INES (Ignez) de Castro
Dama castigliana del sec. XIV, figlia naturale del gentiluomo Pedro Fernández de Castro. Andò in Portogallo come dama d'onore di D. Costanza, moglie del principe Pietro, l'erede al trono portoghese (poi Pietro I). I. era cugina di Costanza e dello stesso Pietro, nel quale destò una viva passione e del quale divenne l'amante. Re Alfonso IV, per sedare lo scandalo, costrinse l'amante del figlio ad abbandonare il paese. I. si rifugiò allora presso una zia, nel castello di Albuquerque, alla frontiera del Portogallo: e gli amanti continuarono a corrispondere per interposte persone. Quando, nel 1345, Costanza morì dando alla luce un figlio, il futuro Ferdinando I, Pietro andò a vivere maritalmente con I. Il re fece nuovi tentativi per separare i due; ma Pietro si oppose. E poiché due fratelli di I., Alvaro e Pietro de Castro, esercitavano sull'animo del principe un'accentuata influenza, che fu giudicata perniciosa per la corte, i consiglieri del re persuasero il re a sopprimere I. Il 7 gennaio 1355 il re si recò al palazzo abitato da I. e dai tre suoi figlioletti, avuti da Pietro. Dice la tradizione che le lagrime d'I. e la vista dei nipotini placassero momentaneamente l'ira del re; ma finirono col prevalere i consiglieri del re, Alvaro Conçalves, Diego Lopes Pacheco e Pietro Coelho e quello stesso giorno I. fu decapitata.
Pietro, a quella notizia, fece sollevare il Nord dello stato contro il re: invase le terre dei magnati che avevano preso parte all'uccisione di I. e provocò una vera guerra civile. Ma la regina, sua madre, lo persuase a cedere e a firmare una breve pace fra il suo esercito e quello del padre. Salito al trono, nel 1357, Pietro condannò alla prigionia i consiglieri di suo padre, i quali si rifugiarono in Castiglia, e ottenne l'estradizione di due di essi, Pietro Coelho e Alvaro Conçalves, facendoli giustiziare in sua presenza. Fece poi costruire due grandiosi sepolcri di marmo: uno per sé e uno per I., che egli vi fece trasportare vestita e incoronata da regina.

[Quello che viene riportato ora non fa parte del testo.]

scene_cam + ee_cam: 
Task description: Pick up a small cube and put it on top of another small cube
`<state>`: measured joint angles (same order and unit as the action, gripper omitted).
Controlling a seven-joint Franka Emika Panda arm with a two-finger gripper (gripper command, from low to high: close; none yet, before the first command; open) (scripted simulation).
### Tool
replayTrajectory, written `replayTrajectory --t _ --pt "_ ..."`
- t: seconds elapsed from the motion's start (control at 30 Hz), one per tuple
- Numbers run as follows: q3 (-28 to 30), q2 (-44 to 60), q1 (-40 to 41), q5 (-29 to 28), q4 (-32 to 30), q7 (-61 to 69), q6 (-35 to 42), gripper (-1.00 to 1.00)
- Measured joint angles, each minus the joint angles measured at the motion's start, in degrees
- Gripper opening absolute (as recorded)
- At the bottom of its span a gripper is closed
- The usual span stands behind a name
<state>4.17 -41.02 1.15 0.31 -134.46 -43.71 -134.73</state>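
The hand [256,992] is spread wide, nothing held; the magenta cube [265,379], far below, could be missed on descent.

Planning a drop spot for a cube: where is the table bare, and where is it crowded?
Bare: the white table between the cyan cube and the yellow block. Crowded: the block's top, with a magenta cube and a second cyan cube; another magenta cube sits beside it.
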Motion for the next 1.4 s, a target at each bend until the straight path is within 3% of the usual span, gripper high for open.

Il romantico episodio fu immortalato da Camões, nel canto III delle Lusiadas; da Garcia de Regende e da Antonio Ferreira, che scrisse una tragedia, intitolata Casiro (sec. XVI). Molti altri poeti e romanzieri si appropriarono del tema, fino ai nostri giorni.
Bibl.: A. de Vasconcelos, I. d. C., Coimbra 1928.